Экспрессия эукариотических генов в бактериальных системах хозяин-вектор. Ни фенотипический отбор, ни иммунологический скрининг обычно неприменимы при выделении клеток Е. coli, содержащих определенный рекомбинантный эукариотический ген. Исключение составляют некоторые гены дрожжей и других грибов, способные экспрессироваться в клетках Е. coli. Однако большинство генов эукариот не могут должным образом экспресси-роваться в клетках Е. coli, поскольку они утратили функциональные промоторы и содержат некодирующие участки в составе кодирующих последовательностей. Другое дело, если рекомбинанты содержат кДНК-копии эукариотических мРНК, поскольку некодирующие участки выщепляются во время созревания мРНК в эукариотических клетках. Клетки Е. coli не способны осуществлять такой сплайсинг. В результате кДНК транслируются в правильные полипептиды в Е. coli. Для того чтобы клетки Е. coli смогли обеспечить транскрипцию и трансляцию клонированной эукариотической кДНК, в соответствующие сайты вектора обычно включают Е. сой'-промотор и сигналы трансляции. Подобным же образом, для того чтобы кДНК эукариот могла экспрессироваться в эукариотических клетках, вектор необходимо снабдить соответствующими сигналами регуляции транскрипции. Поскольку в норме геномные регуляторные сигналы обычно находятся вне транскрибируемой части гена, в 5' - или З'-фланкирующем участке, они отсутствуют в мРНК или кДНК.
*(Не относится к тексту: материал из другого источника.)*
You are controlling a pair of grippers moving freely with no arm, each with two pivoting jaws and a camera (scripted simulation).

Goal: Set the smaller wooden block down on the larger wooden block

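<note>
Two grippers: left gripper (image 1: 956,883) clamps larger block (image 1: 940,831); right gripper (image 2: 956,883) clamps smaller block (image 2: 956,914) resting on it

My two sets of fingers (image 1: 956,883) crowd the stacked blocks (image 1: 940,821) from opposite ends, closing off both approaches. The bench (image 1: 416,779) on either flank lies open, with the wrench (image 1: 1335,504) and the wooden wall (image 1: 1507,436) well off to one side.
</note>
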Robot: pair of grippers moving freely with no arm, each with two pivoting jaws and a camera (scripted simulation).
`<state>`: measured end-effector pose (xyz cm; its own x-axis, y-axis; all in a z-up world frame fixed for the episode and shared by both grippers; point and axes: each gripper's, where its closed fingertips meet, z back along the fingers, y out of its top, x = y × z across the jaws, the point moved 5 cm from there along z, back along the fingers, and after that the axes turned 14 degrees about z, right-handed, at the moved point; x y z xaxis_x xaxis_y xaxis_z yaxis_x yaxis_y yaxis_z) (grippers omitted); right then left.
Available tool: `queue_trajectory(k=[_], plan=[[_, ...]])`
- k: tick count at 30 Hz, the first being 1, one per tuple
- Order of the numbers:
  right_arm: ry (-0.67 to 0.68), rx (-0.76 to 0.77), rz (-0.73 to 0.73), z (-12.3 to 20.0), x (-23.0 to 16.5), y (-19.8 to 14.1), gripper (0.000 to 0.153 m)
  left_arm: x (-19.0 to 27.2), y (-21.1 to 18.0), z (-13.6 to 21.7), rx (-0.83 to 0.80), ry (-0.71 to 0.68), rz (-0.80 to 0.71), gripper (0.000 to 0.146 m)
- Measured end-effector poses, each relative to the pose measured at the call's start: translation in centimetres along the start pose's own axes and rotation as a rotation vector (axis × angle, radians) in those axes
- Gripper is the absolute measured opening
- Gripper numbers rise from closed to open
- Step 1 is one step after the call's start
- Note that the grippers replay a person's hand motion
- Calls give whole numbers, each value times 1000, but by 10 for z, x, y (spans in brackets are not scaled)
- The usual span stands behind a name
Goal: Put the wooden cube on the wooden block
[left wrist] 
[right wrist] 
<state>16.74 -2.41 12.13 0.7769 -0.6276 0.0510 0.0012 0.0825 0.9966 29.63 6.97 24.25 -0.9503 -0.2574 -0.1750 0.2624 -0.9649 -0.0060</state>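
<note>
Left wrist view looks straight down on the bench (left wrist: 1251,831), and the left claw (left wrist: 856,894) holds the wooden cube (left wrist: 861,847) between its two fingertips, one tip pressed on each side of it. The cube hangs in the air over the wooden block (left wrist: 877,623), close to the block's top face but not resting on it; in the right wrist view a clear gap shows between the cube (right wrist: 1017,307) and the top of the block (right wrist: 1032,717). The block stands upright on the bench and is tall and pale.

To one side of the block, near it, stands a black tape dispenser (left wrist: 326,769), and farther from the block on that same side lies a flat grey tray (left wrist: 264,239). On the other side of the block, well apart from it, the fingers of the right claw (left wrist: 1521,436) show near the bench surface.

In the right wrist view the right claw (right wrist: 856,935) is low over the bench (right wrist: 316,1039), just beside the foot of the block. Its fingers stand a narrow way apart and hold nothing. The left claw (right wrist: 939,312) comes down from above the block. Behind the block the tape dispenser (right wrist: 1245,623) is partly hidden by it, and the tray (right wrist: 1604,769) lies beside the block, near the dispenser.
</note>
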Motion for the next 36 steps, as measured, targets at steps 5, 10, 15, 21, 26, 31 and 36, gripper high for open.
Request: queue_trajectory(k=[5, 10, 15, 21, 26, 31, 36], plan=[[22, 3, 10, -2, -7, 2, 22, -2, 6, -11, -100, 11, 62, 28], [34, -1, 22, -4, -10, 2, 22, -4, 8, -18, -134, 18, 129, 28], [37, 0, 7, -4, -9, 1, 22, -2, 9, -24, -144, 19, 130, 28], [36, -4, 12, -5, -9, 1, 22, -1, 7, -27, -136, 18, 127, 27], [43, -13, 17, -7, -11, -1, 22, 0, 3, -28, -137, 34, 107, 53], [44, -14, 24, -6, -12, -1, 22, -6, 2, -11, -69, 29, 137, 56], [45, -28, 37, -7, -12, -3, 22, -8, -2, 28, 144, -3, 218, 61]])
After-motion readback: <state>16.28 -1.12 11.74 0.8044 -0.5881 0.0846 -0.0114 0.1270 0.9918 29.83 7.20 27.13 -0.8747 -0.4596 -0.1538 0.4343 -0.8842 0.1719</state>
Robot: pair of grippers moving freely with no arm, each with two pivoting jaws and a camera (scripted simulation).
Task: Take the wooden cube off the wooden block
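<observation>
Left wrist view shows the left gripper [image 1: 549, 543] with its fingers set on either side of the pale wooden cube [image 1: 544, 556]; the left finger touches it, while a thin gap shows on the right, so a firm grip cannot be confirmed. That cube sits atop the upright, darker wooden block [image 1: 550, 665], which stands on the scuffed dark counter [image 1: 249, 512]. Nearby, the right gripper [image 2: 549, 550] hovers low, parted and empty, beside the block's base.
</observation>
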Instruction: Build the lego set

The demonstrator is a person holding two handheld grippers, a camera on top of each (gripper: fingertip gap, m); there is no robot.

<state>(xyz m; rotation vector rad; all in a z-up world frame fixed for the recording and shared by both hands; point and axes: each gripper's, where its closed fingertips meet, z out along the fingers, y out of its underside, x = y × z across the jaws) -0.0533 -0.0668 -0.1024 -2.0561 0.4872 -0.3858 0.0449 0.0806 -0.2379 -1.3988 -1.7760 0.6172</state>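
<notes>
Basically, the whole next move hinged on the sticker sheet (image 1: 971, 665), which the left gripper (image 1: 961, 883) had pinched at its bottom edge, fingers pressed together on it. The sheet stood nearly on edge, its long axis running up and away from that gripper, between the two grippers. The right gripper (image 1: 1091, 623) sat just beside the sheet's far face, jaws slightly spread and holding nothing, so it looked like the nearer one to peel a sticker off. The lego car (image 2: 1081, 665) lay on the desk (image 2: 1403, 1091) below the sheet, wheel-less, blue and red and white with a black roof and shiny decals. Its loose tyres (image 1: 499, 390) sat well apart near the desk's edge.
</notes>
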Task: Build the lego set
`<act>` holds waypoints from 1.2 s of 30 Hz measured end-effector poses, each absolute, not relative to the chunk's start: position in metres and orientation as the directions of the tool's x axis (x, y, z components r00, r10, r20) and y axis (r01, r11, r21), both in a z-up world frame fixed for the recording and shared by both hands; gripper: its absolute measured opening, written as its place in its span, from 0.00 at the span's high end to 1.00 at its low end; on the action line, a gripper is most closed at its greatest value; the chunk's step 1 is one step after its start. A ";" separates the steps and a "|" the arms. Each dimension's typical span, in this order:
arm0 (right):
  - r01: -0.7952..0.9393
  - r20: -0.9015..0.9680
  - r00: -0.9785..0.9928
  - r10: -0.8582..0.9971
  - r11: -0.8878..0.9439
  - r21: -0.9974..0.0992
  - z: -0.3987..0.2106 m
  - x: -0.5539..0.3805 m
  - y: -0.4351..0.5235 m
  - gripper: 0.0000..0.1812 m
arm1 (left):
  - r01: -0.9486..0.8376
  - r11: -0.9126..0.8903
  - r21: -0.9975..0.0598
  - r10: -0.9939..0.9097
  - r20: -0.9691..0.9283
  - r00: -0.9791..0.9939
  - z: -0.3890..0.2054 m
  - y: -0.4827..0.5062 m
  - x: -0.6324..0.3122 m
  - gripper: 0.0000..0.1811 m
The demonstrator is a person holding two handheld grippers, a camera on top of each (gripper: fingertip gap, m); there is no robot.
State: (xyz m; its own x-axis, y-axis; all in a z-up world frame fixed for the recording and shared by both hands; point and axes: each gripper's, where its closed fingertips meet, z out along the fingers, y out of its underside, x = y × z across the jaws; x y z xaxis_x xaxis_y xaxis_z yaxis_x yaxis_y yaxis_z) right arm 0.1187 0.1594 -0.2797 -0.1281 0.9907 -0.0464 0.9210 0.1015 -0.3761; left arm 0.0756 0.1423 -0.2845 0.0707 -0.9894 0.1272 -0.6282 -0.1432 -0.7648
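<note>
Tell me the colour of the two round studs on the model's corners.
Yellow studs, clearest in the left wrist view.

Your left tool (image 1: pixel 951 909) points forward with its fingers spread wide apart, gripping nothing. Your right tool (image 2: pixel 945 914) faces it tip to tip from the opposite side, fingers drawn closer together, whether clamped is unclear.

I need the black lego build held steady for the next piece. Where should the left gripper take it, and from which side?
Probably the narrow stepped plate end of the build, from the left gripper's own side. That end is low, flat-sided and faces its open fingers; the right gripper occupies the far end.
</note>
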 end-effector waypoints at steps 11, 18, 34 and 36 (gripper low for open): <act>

Другие методы фенотипического скрининга в эукариотических клетках. Фенотипический скрининг редко применяется при работе с диплоидными эукариотическими клетками, поскольку для этого необходима линия клеток, у которых повреждены оба аллеля интересующего нас гена. Идентифицировать трансформированные клетки можно с помощью котрансформации, применяя селективный маркер и соответствующие мутантные клетки или доминантный маркер и клетки, ингибируемые антибиотиком. Однако при этом невозможно различить нужный котрансформант и сопутствующие контрансформированные колонии, содержащие разные рекомбинантные молекулы ДНК. Поэтому обычно скрининг основывается на использовании специфических свойств, проявляемых нужным клоном. В качестве примера можно привести морфологические изменения, наблюдаемые при превращении нормальных клеток в опухолевые, который описан в разделах, посвященных векторам на основе папилломавирусов крупного рогатого скота и ретровирусов. Клетки, трансформированные к онкогенному фенотипу, образуют характерную колонию, или фокус, в отличие от обычных клеток, образующих монослой. Этот метод использовали, например, при отборе рекомбинантов, содержащих клеточные онкогены из геномной ДНК животных.